Authors: Richard Russo
“Jesus,” Horace Weymouth said, as if he’d just been dealt a hand of gin the likes of which he’d never seen before.
“Say go, Horace,” Miles commanded without looking at him.
“Go,” said Horace, and Miles slammed the back of Walt’s hand onto the Formica so hard that three water glasses leapt off it and shattered on the floor, so hard that the Silver Fox’s legs shot straight out and, for a split second, his whole body was parallel to the counter, a victim of a sudden levitation, the stapled hand his only connection to Mother Earth. At that moment Miles released him, and it was his hips that struck the hard linoleum floor first, then the back of his head, then both feet, which bounced just once.
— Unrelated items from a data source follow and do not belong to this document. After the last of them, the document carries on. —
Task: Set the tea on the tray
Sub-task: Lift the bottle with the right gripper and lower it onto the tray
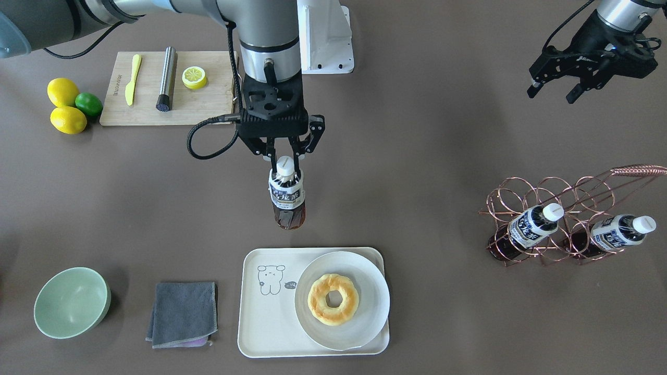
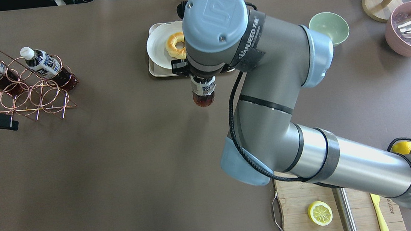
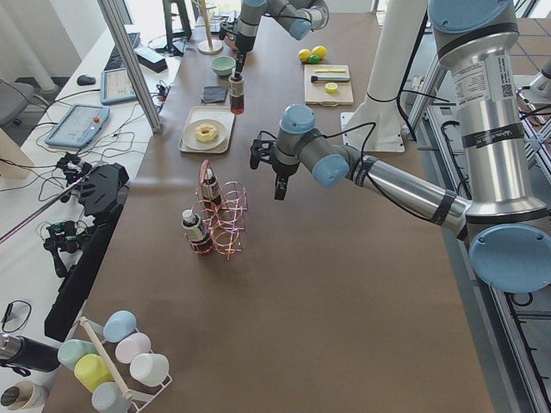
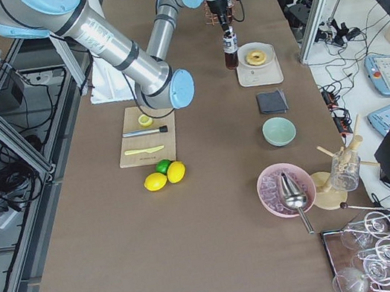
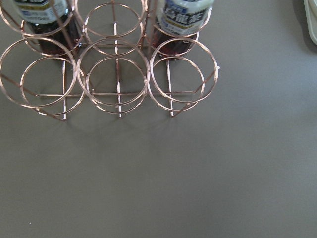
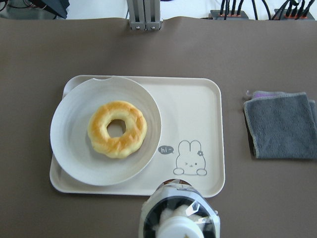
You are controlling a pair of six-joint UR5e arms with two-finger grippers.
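Transport step. Right gripper (image 1: 284,159) clamps tea (image 1: 287,200) at neck, just off tray (image 1: 260,333) at 12 o'clock. Next: lower onto bare patch at 9 o'clock of plate (image 1: 365,312). Left gripper (image 1: 555,94) spread.

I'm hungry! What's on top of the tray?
A plate holding a donut sits on the tray. The tea isn't there yet. Whatever lies under the plate is hidden.

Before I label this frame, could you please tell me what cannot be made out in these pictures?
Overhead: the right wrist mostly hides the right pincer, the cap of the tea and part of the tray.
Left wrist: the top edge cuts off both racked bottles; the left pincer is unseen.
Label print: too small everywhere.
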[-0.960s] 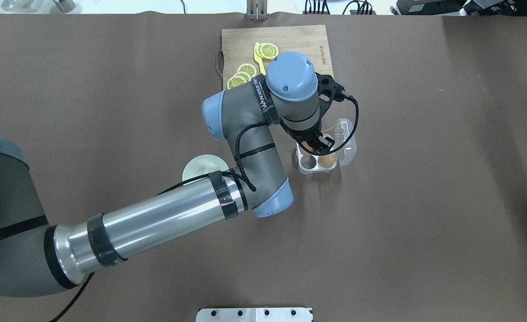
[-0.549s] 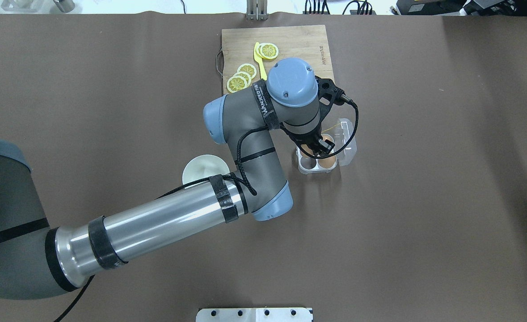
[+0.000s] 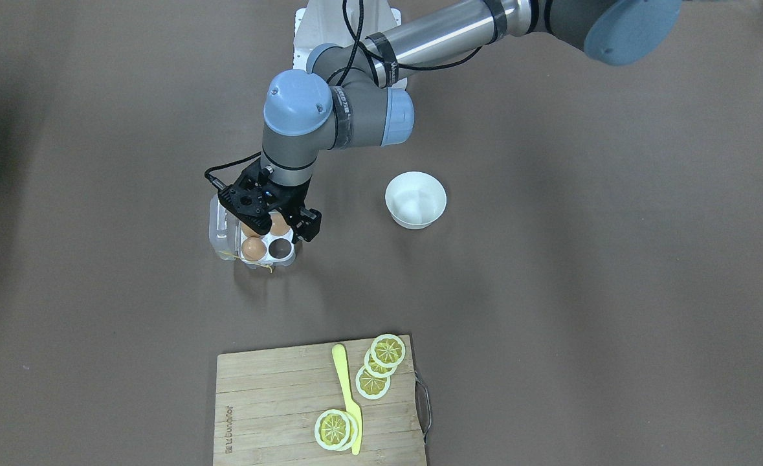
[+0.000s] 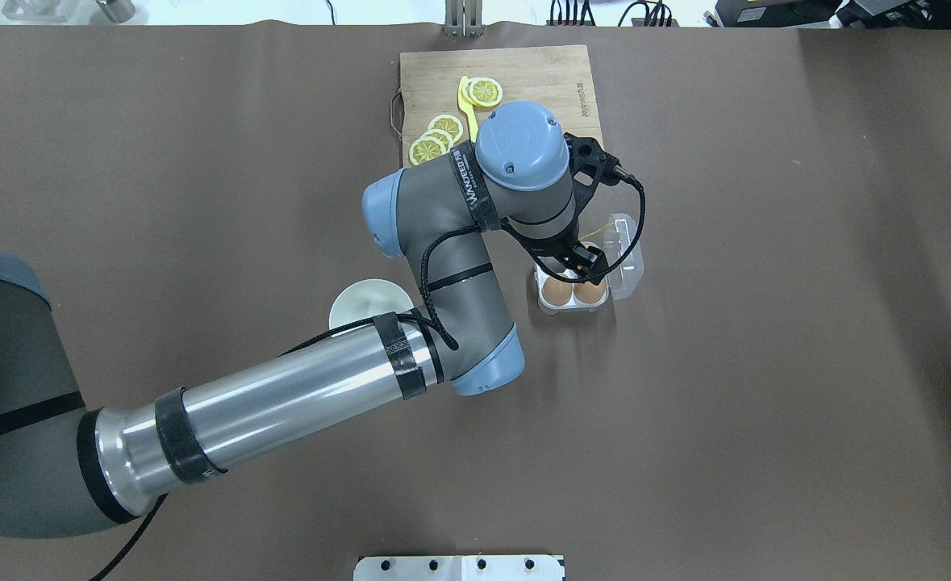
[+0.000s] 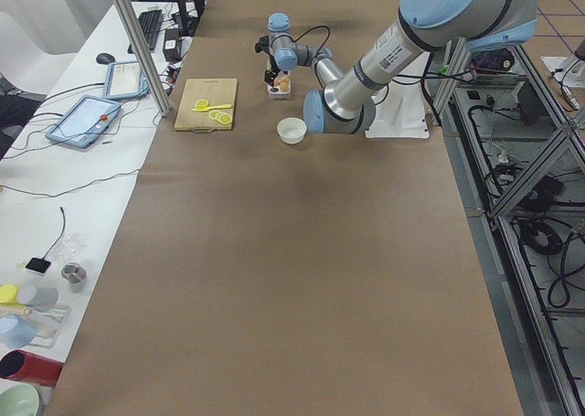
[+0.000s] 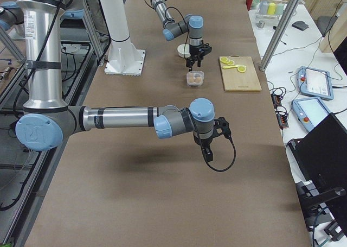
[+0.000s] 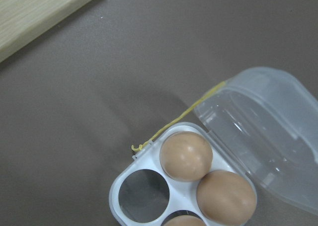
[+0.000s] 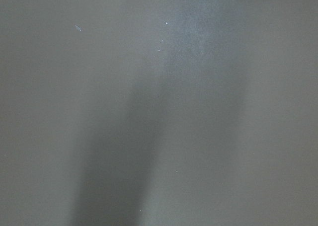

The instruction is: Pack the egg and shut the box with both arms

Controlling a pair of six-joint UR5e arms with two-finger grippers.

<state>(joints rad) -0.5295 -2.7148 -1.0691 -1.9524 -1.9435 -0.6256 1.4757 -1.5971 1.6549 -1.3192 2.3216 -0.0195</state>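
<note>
The box [image 4: 541, 300] is a clear four-cell carton on the table, its lid [image 4: 627, 257] hinged open to the right. The left wrist view shows three tan eggs [image 7: 186, 155] in it, one empty cell [image 7: 140, 188] and the yellow string [image 7: 174, 124]. In the overhead view an egg [image 4: 556, 292] lies in the near-left cell and another [image 4: 591, 290] beside it. My left gripper [image 4: 580, 265] hovers just above the carton's far row, open and empty; it also shows in the front view [image 3: 283, 225]. My right gripper [image 6: 209, 146] hangs over bare table far from the box; I cannot tell its state.
A white bowl [image 4: 360, 300] stands left of the box, partly under my left forearm. A wooden cutting board [image 4: 535, 73] with lemon slices [image 4: 485, 91] and a yellow knife lies beyond the box. The right wrist view shows only brown table.
An egg now lies in the near-left cell, which was empty one second ago. My left gripper dipped toward that cell, then drew back without the egg.
</note>
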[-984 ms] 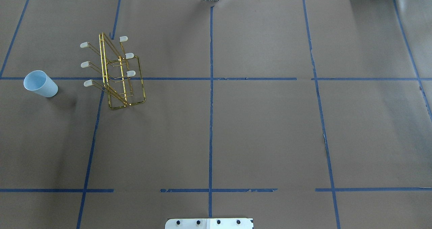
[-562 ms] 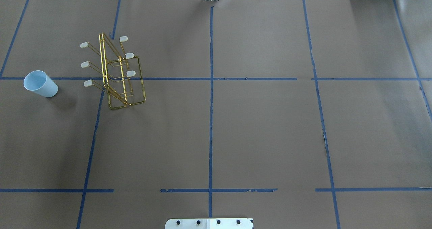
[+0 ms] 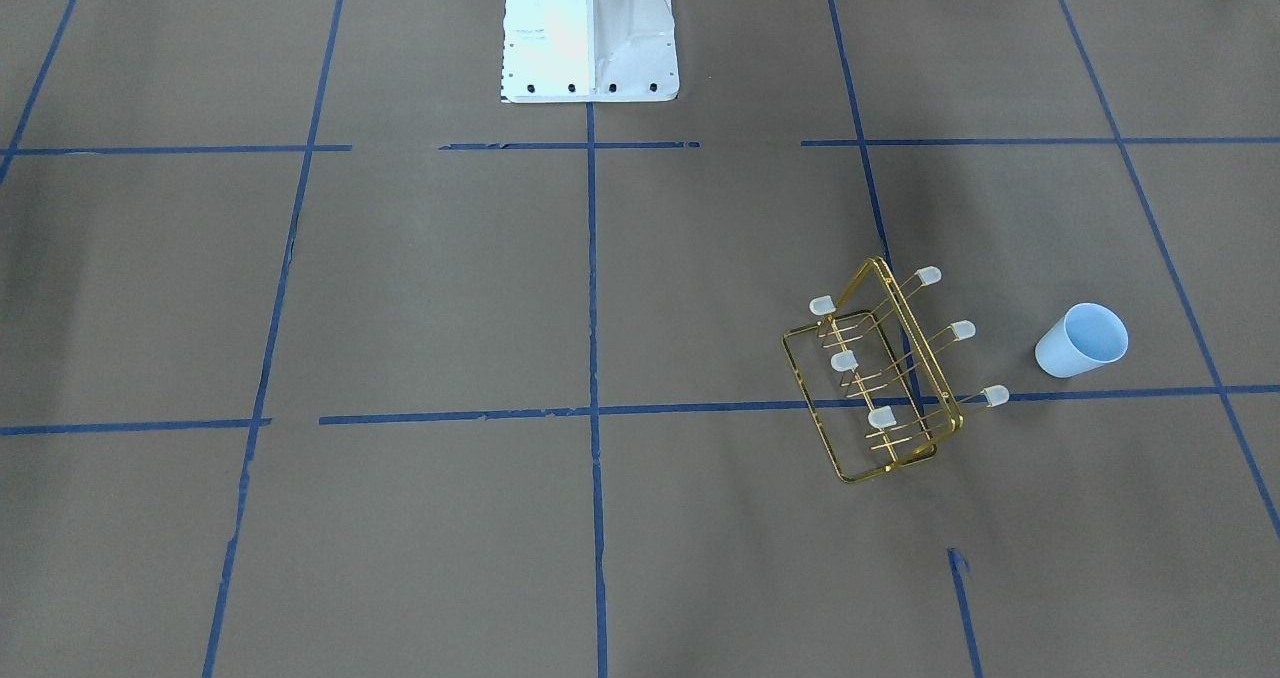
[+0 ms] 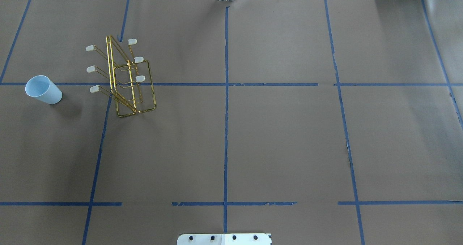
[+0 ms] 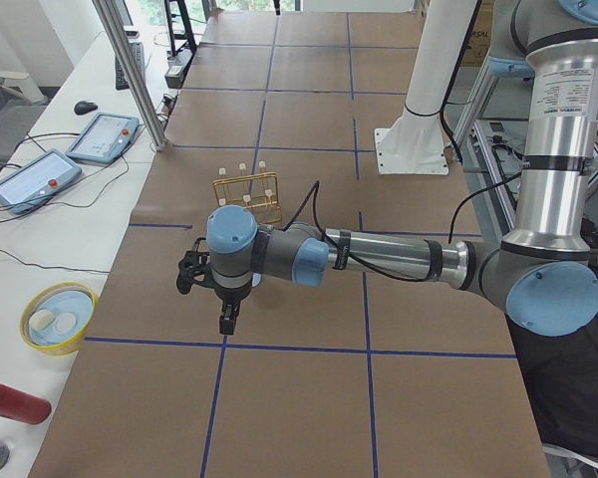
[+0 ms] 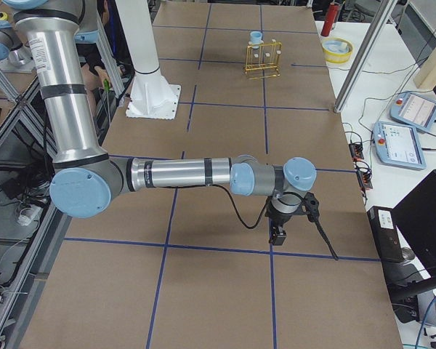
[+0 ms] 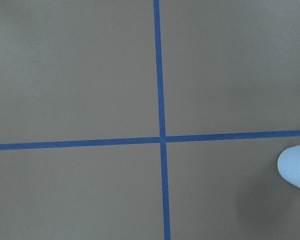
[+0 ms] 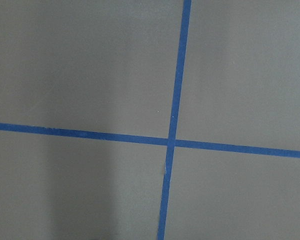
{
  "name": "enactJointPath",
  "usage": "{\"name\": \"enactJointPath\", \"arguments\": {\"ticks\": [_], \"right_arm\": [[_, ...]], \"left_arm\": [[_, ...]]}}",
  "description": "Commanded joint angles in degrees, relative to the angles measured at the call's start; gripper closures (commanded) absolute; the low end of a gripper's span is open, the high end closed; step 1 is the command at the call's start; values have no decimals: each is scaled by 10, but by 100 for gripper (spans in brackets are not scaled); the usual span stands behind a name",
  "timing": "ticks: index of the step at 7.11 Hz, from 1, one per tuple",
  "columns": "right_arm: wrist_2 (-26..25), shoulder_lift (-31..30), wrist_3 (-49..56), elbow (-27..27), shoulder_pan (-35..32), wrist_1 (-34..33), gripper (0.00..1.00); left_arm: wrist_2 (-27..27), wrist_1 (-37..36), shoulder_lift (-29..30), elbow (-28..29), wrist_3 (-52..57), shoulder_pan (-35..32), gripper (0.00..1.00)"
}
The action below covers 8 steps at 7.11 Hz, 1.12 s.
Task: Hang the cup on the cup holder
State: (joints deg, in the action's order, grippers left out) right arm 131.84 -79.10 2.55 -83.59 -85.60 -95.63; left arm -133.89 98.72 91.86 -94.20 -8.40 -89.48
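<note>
Cup [image 4: 43, 89] stands mouth up on the tabletop [image 4: 253, 136] at far left of the overhead view, the cup holder [image 4: 123, 78] apart at its 3 o'clock. We would ease the left hand [image 5: 225, 319] over the rim, pinch one wall, then invert it onto a prong [image 4: 94, 89]. Left hand and right hand [image 6: 277, 234] hang pointing down from outstretched arms; apart or together, we cannot tell.

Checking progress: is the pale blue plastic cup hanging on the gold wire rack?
No, the cup sits on the table, apart from the rack.
</note>
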Motion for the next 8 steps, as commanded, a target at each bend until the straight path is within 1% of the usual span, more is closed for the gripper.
{"name": "enactJointPath", "arguments": {"ticks": [1,2,3,4,6,7,8], "right_arm": [[0,0,0,0,0,0,0],[0,0,-1,0,0,0,0],[0,0,-1,0,0,0,0],[0,0,0,0,0,0,0],[0,0,0,0,0,0,0],[0,0,0,0,0,0,0],[0,0,0,0,0,0,0]], "left_arm": [[1,33,4,-6,-46,2,0],[3,68,3,-18,-94,12,0],[13,101,0,-38,-159,38,0],[51,139,-8,-63,-226,67,0],[120,251,-36,-90,-337,117,0],[159,322,-47,-93,-361,152,0],[219,392,-58,-94,-363,196,0]]}}
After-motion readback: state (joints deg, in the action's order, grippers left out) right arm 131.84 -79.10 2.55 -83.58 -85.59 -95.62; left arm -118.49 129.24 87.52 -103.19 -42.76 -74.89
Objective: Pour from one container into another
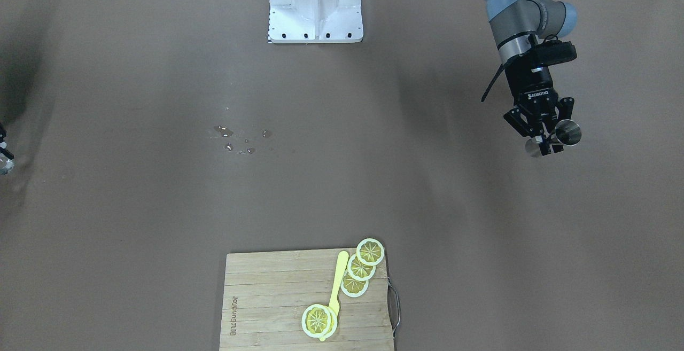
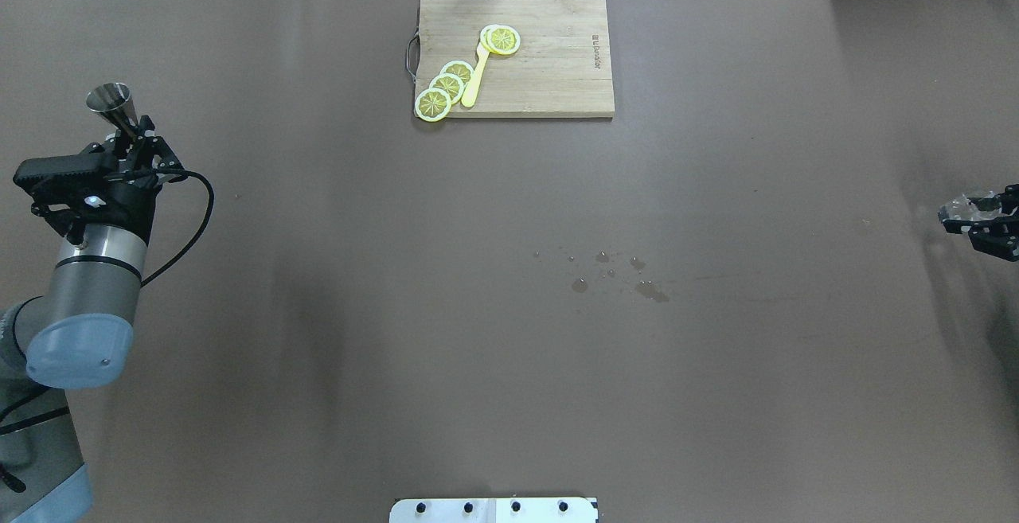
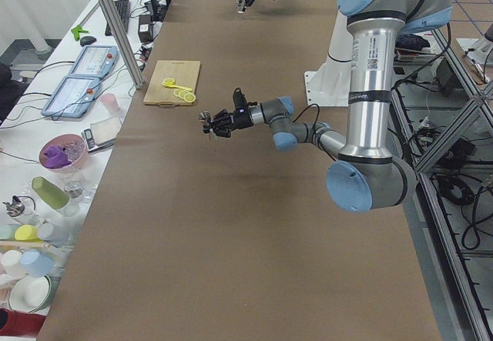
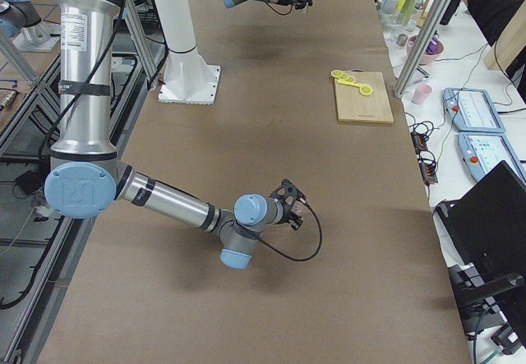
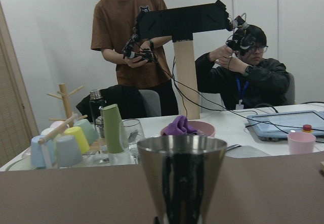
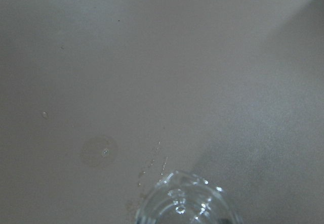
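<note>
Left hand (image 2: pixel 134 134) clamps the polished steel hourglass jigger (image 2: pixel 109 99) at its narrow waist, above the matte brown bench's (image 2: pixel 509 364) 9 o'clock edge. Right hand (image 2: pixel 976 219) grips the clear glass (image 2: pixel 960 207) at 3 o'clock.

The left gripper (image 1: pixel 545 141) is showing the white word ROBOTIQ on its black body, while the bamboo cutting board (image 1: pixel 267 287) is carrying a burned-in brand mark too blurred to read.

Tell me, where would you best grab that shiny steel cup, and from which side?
At its narrow waist, coming from the side. The jigger flares into a cone at each end, so fingers closed there should not slip off; the left gripper holds it so.
</note>
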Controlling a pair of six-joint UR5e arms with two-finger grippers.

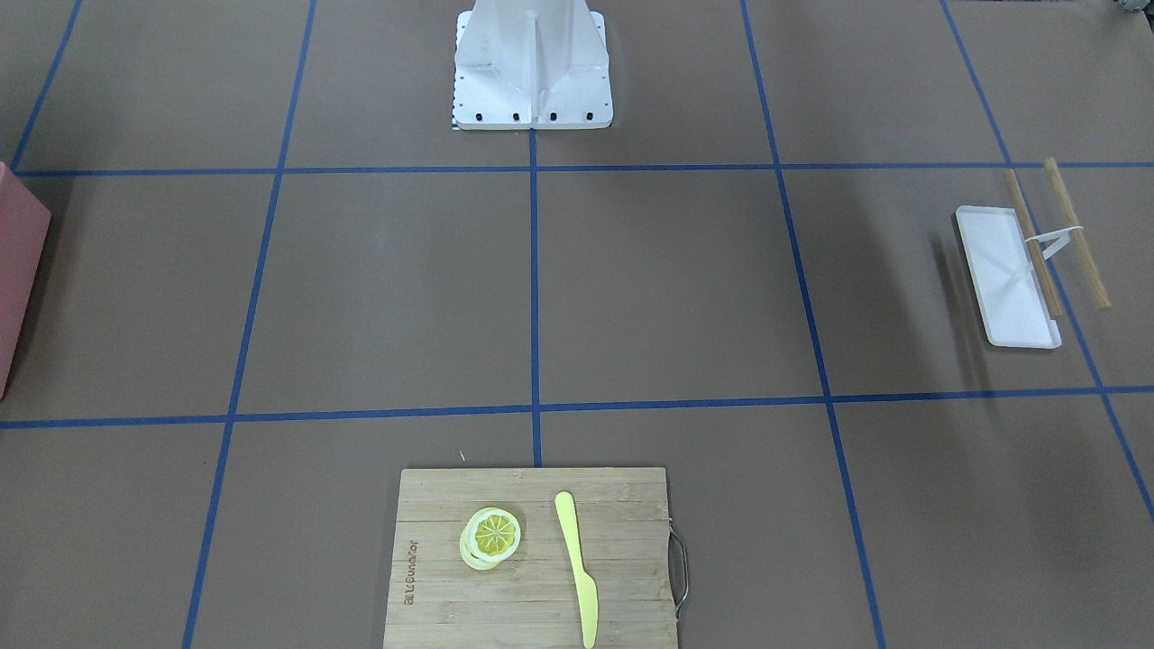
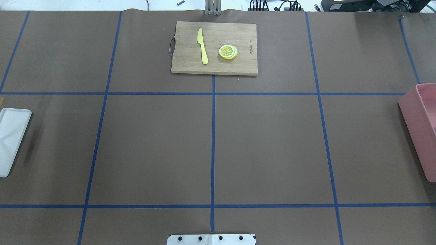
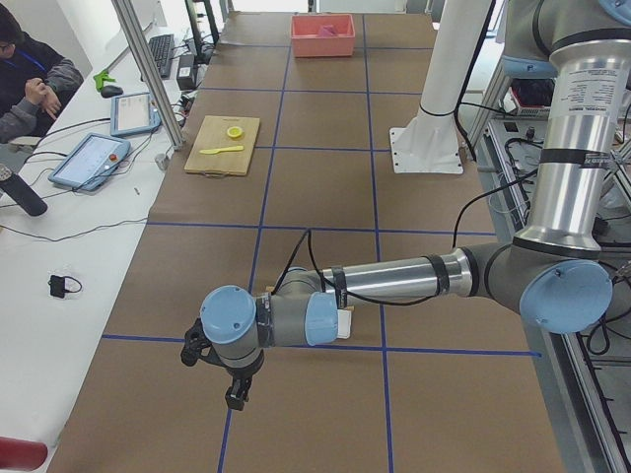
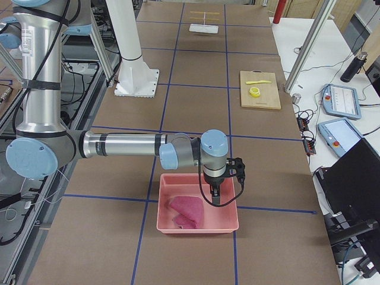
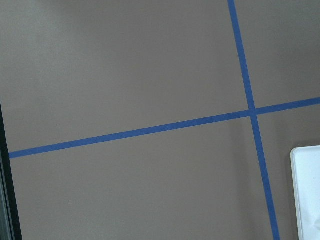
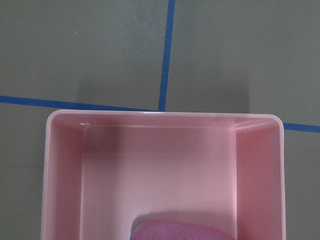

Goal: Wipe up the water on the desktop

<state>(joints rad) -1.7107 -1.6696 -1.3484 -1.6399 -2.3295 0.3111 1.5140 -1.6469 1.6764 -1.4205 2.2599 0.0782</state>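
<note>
Brown desktop (image 2: pixel 153 146) under blue tape grid (image 2: pixel 213 136); white bench (image 3: pixel 59 246) alongside; left gripper (image 3: pixel 237 397), right gripper (image 4: pixel 215 200): finger spread indiscernible

A bamboo cutting board (image 1: pixel 631 514) with a metal handle (image 1: pixel 681 572) on one short side carries a yellow knife (image 1: pixel 575 563) and a small stack of lemon slices (image 1: pixel 492 536), which lie side by side, apart; a white rectangular tray (image 1: pixel 996 279) lies far off to one side, with two wooden sticks (image 1: pixel 1092 270) joined by a white band, one stick over its edge; a pink bin (image 2: pixel 414 126) sits at the opposite end; a seated person (image 3: pixel 30 79), two tablets (image 3: pixel 91 160) and a dark bottle (image 3: pixel 20 189) are at the white side table.
</note>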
Then the Silver Fox lay still, his eyeballs having rolled up in their sockets.
Miles was already out the door.
· · ·
T
HE GATE WAS STILL OPEN
, but Miles parked outside on the street and walked between the stone pillars. In all the years his mother had worked at the shirt factory, he’d never passed beyond the arch, a fact that now seemed astonishing. After Grace’s death, of course, there’d been no reason to come, but as he entered the courtyard, he couldn’t help feeling that he was finally attending to some long-ignored obligation.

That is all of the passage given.